As Jennifer Dalven, the director of the ACLU’s Reproductive Freedom Project, put it on a press call held on Monday, these temporary bans don’t serve any public health purpose. “It just forces people to stay pregnant against their will,” Dalven said. Take Alabama, where the Department of Public Health initially signaled abortion care would be available under Governor Kay Ivey’s March 19 order suspending “all elective dental and medical procedures.” But following a subsequent order from the agency to suspend all medical procedures except for emergencies or those necessary to “avoid serious harm from an underlying condition,” and the attorney general’s refusal to clarify whether abortions are included in that suspension, abortion clinics in the state have been forced to cancel abortion appointments scheduled for Monday. But after the attorney general refused to clarify whether abortions are included under a subsequent order, which suspends all medical procedures except for emergencies, abortion clinics in the state have been forced to cancel abortion appointments scheduled for Monday.

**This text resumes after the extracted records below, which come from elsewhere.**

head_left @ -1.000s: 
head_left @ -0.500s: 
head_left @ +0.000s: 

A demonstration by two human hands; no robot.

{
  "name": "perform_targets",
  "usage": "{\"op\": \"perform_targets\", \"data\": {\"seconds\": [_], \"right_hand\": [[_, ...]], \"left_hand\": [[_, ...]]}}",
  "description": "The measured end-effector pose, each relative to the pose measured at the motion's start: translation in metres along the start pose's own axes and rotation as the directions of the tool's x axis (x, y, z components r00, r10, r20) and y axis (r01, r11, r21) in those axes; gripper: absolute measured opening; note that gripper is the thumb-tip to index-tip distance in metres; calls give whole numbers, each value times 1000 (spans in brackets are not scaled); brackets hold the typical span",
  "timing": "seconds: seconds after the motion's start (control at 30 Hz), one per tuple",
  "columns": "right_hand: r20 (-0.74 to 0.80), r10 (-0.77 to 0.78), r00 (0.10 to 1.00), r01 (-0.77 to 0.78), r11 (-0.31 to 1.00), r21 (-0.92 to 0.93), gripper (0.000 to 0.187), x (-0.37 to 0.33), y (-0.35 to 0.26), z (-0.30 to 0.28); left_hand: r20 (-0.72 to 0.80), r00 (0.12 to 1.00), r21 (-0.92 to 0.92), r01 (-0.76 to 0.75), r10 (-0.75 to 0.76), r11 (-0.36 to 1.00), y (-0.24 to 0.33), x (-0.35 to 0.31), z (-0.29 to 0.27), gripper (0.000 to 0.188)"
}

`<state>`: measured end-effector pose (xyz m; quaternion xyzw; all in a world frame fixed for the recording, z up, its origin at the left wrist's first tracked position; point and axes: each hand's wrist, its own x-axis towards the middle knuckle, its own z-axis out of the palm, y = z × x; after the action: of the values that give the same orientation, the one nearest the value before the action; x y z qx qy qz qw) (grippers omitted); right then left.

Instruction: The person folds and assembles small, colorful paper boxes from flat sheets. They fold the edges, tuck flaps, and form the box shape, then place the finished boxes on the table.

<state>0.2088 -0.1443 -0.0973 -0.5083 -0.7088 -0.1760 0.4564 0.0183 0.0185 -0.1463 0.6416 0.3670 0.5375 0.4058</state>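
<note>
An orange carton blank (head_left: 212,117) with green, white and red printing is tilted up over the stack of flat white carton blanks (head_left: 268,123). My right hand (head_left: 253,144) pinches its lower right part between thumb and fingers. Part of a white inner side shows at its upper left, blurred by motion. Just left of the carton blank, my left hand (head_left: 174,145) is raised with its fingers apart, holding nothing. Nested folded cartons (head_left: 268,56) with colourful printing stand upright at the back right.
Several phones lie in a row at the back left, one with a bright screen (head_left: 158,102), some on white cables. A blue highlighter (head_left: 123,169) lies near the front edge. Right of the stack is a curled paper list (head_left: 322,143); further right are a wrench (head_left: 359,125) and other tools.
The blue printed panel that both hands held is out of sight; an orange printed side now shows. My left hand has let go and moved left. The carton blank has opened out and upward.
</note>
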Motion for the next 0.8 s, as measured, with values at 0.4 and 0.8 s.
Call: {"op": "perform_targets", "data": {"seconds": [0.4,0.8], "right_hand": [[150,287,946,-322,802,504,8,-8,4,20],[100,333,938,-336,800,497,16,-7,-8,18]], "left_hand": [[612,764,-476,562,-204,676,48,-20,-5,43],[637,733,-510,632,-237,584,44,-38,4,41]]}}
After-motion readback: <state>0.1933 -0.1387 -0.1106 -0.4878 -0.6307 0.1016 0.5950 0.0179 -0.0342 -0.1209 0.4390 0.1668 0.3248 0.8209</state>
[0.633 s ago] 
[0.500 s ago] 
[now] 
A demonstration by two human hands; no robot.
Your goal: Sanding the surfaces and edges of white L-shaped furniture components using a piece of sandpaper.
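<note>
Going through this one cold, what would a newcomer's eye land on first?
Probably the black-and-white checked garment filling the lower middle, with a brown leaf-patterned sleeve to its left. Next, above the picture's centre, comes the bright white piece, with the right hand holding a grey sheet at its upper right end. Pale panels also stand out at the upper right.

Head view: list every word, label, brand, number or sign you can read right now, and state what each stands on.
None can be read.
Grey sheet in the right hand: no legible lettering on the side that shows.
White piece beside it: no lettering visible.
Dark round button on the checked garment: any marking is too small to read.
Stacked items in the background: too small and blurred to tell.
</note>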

According to AL.com, without a court injunction, at least one clinic client who has an abortion scheduled for Tuesday would be too far along in their pregnancy to obtain one legally in the state. According to advocates, hundreds of people seeking abortions have already been turned away in states like Texas. “These patients are really left with nowhere to go,” Molly Duane, staff attorney at the Center for Reproductive Rights, said on a press call.

Defining abortion as a “non-essential” procedure flies in the face of the recommendations issued by the American College of Obstetricians and Gynecologists, which is urging that abortion care continue during the pandemic. “Abortion is an essential component of comprehensive health care. It is also a time-sensitive service for which a delay of several weeks, or in some cases days, may increase the risks or potentially make it completely inaccessible,” ACOG wrote in a statement. The group continued: “The consequences of being unable to obtain an abortion profoundly impact a person’s life, health, and well-being.”

As Alexis McGill Johnson, the acting president and CEO of the Planned Parenthood Federation of America, wrote in a statement, “A global pandemic is not an excuse to attack essential, time-sensitive medical procedures like abortion. Yet that’s exactly what anti-abortion politicians and activists are trying to do, instead of working together to ensure everyone has access to health care.” McGill Johnson continued: “These political distractions cost valuable time and resources that our state and federal officials cannot afford to waste. Abortion is essential and patients who need care cannot wait. This is what it’s come down to: court battles just so doctors and nurses can care for patients during a public health crisis. Anti-abortion politicians have gone too far.”